50 milliards, c'est le stock incroyable de dépenses à venir des armées

Par Michel Cabirol  |   |  500  mots
Le ministère des Armées a cumulé plus de 50 milliards d'euros d'engagements, qui vont néanmoins s'étaler sur plusieurs années.

50,4 milliards d'euros exactement. C'est le volume des autorisations d'engagement du ministère des Armées non couvertes par des crédits de paiement à fin 2016. Dans le jargon des budgétaires, ils sont communément appelés les "restes à payer". Et très clairement, les armées ont officiellement obtenu l'autorisation de dépenser ces crédits dans les prochains budgets du ministère.

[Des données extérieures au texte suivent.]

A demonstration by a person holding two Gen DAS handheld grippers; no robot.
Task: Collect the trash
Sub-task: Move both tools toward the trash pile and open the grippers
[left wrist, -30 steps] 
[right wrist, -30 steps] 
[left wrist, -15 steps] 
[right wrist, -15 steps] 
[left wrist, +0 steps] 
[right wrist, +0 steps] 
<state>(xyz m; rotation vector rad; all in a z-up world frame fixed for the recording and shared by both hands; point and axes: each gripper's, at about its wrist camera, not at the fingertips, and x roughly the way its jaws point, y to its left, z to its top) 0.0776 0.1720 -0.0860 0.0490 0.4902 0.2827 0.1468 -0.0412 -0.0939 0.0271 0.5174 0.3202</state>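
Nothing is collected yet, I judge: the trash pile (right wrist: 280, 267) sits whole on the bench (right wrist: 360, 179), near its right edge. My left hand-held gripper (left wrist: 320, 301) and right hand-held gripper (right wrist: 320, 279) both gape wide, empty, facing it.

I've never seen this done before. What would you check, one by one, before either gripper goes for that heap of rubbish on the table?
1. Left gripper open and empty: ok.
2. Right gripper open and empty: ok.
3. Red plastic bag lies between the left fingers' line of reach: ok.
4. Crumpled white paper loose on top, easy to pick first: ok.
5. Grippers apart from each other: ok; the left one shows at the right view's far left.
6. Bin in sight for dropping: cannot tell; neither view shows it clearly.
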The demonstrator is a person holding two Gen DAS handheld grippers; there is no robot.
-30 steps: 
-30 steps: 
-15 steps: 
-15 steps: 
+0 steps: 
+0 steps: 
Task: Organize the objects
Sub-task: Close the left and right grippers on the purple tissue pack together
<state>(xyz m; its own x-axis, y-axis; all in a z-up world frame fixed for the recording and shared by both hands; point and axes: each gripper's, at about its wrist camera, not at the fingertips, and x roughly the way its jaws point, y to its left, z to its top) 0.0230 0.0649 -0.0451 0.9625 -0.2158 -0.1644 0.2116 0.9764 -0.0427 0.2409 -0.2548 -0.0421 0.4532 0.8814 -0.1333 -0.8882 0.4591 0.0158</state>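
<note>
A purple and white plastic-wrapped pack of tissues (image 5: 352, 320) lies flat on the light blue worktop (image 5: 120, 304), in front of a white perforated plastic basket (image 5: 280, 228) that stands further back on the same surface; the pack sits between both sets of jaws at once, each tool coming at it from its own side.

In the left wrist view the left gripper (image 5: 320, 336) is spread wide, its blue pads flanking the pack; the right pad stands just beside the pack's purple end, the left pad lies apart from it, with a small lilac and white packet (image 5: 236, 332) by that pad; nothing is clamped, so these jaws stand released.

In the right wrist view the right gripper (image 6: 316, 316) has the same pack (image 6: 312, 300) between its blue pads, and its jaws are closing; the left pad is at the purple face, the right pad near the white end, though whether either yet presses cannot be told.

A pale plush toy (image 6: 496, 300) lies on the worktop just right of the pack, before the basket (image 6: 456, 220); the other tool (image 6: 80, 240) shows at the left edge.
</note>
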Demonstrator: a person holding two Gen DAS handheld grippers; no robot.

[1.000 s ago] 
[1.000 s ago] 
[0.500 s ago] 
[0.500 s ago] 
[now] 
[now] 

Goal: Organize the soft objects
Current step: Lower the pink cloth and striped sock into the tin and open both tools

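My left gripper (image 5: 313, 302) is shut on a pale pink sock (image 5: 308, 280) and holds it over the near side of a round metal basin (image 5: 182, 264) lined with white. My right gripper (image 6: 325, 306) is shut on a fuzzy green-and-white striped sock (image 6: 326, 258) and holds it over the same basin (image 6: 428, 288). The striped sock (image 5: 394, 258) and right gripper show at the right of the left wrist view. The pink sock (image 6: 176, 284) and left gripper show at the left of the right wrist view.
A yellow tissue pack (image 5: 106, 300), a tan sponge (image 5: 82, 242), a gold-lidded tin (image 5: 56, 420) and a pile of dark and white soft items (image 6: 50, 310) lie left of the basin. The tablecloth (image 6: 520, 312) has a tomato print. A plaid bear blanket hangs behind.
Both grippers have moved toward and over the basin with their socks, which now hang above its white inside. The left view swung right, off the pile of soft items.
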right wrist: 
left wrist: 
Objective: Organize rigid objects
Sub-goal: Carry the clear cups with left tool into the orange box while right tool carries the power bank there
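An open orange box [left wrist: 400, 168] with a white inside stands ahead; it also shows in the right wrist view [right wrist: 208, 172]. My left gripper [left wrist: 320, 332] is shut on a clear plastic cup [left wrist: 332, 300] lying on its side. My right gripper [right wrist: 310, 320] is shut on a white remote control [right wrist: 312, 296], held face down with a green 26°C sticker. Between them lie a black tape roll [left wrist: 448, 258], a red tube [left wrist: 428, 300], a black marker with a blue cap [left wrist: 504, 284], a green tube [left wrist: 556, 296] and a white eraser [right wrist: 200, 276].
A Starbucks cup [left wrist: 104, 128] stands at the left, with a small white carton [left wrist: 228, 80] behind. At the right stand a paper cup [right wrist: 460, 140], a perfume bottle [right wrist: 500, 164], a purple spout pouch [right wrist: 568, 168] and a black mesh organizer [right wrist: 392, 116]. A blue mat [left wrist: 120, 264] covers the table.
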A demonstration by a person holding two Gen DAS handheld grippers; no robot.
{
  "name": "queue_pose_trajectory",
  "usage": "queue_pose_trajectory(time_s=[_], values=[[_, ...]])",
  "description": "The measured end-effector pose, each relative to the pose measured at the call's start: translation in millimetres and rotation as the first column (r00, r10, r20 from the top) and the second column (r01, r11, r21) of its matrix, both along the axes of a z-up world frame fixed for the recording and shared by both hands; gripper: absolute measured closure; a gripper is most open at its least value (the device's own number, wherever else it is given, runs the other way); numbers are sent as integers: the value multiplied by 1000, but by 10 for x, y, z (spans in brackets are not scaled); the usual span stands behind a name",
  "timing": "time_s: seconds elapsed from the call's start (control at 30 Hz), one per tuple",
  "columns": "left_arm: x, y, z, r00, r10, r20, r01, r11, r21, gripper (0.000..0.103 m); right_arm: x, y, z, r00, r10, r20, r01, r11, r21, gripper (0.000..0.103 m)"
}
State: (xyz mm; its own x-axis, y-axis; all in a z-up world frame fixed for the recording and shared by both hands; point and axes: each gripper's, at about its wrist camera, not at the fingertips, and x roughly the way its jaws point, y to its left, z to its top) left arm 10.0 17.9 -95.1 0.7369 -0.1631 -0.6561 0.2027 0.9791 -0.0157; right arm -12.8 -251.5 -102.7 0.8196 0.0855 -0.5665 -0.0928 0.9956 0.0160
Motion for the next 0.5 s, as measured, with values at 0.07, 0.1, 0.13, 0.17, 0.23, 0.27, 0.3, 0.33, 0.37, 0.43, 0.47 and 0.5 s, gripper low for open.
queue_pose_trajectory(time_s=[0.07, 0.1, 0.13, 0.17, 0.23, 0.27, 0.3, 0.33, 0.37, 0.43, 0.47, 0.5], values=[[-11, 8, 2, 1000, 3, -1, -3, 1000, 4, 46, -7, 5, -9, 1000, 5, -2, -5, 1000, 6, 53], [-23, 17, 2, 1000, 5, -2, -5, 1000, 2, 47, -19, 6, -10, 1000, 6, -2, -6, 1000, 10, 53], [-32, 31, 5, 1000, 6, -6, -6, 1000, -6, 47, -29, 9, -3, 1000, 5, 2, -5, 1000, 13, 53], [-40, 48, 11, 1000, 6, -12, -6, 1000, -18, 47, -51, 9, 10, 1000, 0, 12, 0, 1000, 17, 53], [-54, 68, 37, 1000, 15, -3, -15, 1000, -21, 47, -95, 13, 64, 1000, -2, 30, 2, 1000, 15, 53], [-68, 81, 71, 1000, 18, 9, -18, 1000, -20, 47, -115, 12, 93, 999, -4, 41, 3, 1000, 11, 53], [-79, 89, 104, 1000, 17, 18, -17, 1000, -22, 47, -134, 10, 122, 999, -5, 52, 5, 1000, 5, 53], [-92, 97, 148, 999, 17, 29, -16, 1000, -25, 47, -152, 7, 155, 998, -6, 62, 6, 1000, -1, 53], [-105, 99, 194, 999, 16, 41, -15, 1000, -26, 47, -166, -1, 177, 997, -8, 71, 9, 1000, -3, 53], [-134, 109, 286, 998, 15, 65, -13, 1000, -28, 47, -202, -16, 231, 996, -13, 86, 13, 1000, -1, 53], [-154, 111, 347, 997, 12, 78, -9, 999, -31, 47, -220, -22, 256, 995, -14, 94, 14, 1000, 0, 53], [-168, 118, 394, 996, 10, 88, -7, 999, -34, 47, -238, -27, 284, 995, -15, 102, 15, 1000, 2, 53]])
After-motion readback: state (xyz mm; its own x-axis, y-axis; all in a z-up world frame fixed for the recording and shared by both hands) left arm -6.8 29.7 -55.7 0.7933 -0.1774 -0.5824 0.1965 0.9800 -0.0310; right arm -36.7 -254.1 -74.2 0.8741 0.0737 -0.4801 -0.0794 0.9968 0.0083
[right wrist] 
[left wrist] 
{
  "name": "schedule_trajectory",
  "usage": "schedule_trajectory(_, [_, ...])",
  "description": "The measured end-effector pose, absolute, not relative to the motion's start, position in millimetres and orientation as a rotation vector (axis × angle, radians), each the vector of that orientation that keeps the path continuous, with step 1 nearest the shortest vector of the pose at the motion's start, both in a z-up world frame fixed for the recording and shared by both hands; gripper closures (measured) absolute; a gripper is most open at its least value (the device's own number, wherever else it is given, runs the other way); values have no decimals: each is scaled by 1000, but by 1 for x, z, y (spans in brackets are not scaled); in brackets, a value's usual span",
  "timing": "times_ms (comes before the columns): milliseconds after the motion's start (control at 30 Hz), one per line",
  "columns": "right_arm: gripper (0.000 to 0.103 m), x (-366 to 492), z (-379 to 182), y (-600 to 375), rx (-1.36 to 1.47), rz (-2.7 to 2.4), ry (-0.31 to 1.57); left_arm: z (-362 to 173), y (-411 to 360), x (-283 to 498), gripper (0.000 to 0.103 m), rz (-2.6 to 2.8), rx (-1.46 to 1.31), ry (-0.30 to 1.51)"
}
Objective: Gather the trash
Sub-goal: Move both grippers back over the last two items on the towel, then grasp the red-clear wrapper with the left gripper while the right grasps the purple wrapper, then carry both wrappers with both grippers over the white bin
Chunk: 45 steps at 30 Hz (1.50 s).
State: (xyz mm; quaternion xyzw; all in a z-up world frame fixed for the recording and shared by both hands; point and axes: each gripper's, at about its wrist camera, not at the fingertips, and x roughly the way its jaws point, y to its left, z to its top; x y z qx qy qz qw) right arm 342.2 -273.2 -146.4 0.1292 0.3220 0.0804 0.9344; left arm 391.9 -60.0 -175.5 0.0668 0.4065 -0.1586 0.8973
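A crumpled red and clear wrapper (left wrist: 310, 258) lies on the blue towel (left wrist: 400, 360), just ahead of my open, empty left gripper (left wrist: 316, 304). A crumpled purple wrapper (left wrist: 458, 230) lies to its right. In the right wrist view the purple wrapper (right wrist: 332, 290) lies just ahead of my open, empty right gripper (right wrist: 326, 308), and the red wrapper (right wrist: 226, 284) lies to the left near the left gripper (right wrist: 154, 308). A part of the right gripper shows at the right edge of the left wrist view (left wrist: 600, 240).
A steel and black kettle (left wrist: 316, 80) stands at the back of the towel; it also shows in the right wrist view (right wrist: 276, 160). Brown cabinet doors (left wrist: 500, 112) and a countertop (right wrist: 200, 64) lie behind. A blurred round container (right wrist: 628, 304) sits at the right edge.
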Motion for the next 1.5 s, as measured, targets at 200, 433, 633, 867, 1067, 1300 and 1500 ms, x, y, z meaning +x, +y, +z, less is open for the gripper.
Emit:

Sur ces 50 milliards de dépenses à venir (contre 44,8 milliards en 2013), près de 36 milliards d'euros sont destinés pour le seul programme 146 (Équipement des forces) en raison des délais très longs de réalisation des programmes d'armement, qui s'étalent sur des dizaines d'années. Ces "restes à payer" concernent d'ailleurs pour plus de 70 % les engagements pris sur le programme 146. En outre, 9,4 milliards sont aussi d'ores et déjà gelés pour le programme 178 (Préparation et emploi des forces). Les "restes à payer" de ce programme ont bondi de 41 % entre 2013 et 2016 (6,43 milliards en 2013).

"Les restes à payer de la mission Défense continuent leur croissance régulière et augmentent de plus de 10 % en quatre ans, a expliqué la Cour des comptes dans une note d'analyse de l'exécution budgétaire
de la mission Défense 2016. Ils dépassent 50 milliards d'euros fin 2016".

Des budgets déjà fléchés à l'avance

Selon la programmation budgétaire inscrite en loi de finances pour 2017, les crédits de paiement 2018 sont d'ores et déjà ponctionnés de 16,9 milliards d'euros pour payer des engagements passés venant à échéance. Pour le seul programme 146, les engagements passés venant à échéance en 2018 s'établissent à 9,07 milliards d'euros (sur un budget de 10,2 milliards).

Mais Bercy a déjà fait un petit tri en n'autorisant des dépenses qu'à hauteur de 8,6 milliards pour 2018, selon les documents budgétaires diffusés par le ministère de l'Économie et des Finances. En 2019, 6,2 milliards sont déjà préemptés dans le budget du programme 146 par les "restes à payer", puis 4,7 milliards en 2020 et plus de 16 milliards après 2020.

Des marges de manœuvre réduites

Jusqu'à quel montant l'État peut-il engager des dépenses sans avoir l'assurance de disposer des crédits correspondants ? Selon le député Les Républicains François Cornut-Gentille, rapporteur spécial du budget des armées, "ce ne sont plus des contraintes calendaires qui viennent justifier ici la non-couverture des engagements, mais l'incompressibilité des besoins qui ne trouvent pas en retour un abondement en crédits suffisant. Au bout du compte, ce qui est en jeu est la volonté de l'État d'assumer pleinement ses ambitions en matière de défense".

Cependant les niveaux atteints en 2016 de restes à payer sont préoccupants, estime pour sa part la Cour des comptes. Ils "ôtent toute marge de manœuvre en gestion", estime-t-elle. Car en cas d'aléa sur la ressource budgétaire, "le seul levier de flexibilité en gestion consiste à renégocier les contrats pluriannuels, souvent avec un impact global financier défavorable pour le ministère de la défense", rappelle-t-elle à raison.